### Assigned task
Beginning with the line that holds "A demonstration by" in the data below, give again every line through the one that holds "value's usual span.", exactly as written.

### Provided material
+---+

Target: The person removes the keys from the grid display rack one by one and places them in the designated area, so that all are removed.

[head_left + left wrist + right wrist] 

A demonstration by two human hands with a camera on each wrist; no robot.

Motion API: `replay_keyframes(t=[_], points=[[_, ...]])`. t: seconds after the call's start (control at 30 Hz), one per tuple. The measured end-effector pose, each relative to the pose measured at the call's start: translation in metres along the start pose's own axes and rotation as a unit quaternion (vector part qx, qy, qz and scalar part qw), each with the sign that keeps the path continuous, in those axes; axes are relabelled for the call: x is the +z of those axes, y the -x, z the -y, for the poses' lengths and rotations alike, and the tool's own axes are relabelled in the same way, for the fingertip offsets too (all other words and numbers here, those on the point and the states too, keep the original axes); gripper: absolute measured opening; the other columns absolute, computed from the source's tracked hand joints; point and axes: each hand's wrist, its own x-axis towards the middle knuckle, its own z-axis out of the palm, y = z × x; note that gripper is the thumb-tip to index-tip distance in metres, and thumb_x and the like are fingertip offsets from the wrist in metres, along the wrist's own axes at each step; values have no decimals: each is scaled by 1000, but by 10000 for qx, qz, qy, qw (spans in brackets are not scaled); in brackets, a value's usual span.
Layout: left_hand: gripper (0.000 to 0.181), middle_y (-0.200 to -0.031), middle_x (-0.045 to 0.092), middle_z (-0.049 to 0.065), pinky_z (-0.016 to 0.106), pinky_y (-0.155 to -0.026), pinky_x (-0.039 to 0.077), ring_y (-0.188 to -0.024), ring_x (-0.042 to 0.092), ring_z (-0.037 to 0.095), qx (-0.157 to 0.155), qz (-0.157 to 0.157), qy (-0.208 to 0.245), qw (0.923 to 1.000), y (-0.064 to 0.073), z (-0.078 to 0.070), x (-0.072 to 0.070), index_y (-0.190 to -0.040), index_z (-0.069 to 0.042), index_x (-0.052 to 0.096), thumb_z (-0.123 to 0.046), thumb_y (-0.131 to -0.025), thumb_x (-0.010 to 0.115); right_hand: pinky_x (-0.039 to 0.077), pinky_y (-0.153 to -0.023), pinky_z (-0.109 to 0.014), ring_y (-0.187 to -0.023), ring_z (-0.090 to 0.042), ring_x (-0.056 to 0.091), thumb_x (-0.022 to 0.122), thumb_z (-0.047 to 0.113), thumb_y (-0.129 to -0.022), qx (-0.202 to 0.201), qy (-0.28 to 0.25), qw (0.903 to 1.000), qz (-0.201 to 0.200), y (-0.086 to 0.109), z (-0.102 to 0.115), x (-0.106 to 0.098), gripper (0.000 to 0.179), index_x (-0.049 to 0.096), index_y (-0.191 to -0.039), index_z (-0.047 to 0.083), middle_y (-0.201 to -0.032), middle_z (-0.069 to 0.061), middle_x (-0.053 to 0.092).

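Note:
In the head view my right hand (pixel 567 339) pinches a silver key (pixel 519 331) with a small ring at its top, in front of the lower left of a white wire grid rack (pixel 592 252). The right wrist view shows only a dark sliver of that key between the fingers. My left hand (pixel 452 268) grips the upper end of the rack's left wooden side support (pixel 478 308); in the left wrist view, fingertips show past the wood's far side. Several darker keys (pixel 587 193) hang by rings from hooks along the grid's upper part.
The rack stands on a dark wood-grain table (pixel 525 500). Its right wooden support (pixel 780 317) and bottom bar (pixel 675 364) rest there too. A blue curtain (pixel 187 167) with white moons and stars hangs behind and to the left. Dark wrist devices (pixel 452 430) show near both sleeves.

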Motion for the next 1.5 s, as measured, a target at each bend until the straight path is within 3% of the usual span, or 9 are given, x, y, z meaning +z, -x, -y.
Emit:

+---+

### Response to the exercise
A demonstration by two human hands with a camera on each wrist; no robot.

Motion API: `replay_keyframes(t=[_], points=[[_, ...]])`. t: seconds after the call's start (control at 30 Hz), one per tuple. The measured end-effector pose, each relative to the pose measured at the call's start: translation in metres along the start pose's own axes and rotation as a unit quaternion (vector part qx, qy, qz and scalar part qw), each with the sign that keeps the path continuous, in those axes; axes are relabelled for the call: x is the +z of those axes, y the -x, z the -y, for the poses' lengths and rotations alike, and the tool's own axes are relabelled in the same way, for the fingertip offsets too (all other words and numbers here, those on the point and the states too, keep the original axes); gripper: absolute measured opening; the other columns absolute, computed from the source's tracked hand joints; point and axes: each hand's wrist, its own x-axis towards the middle knuckle, its own z-axis out of the palm, y = z × x; note that gripper is the thumb-tip to index-tip distance in metres, and thumb_x and the like are fingertip offsets from the wrist in metres, along the wrist's own axes at each step; values have no decimals: each is scaled by 1000, but by 10000 for qx, qz, qy, qw (spans in brackets are not scaled); in brackets, a value's usual span.

The output has nothing more to it.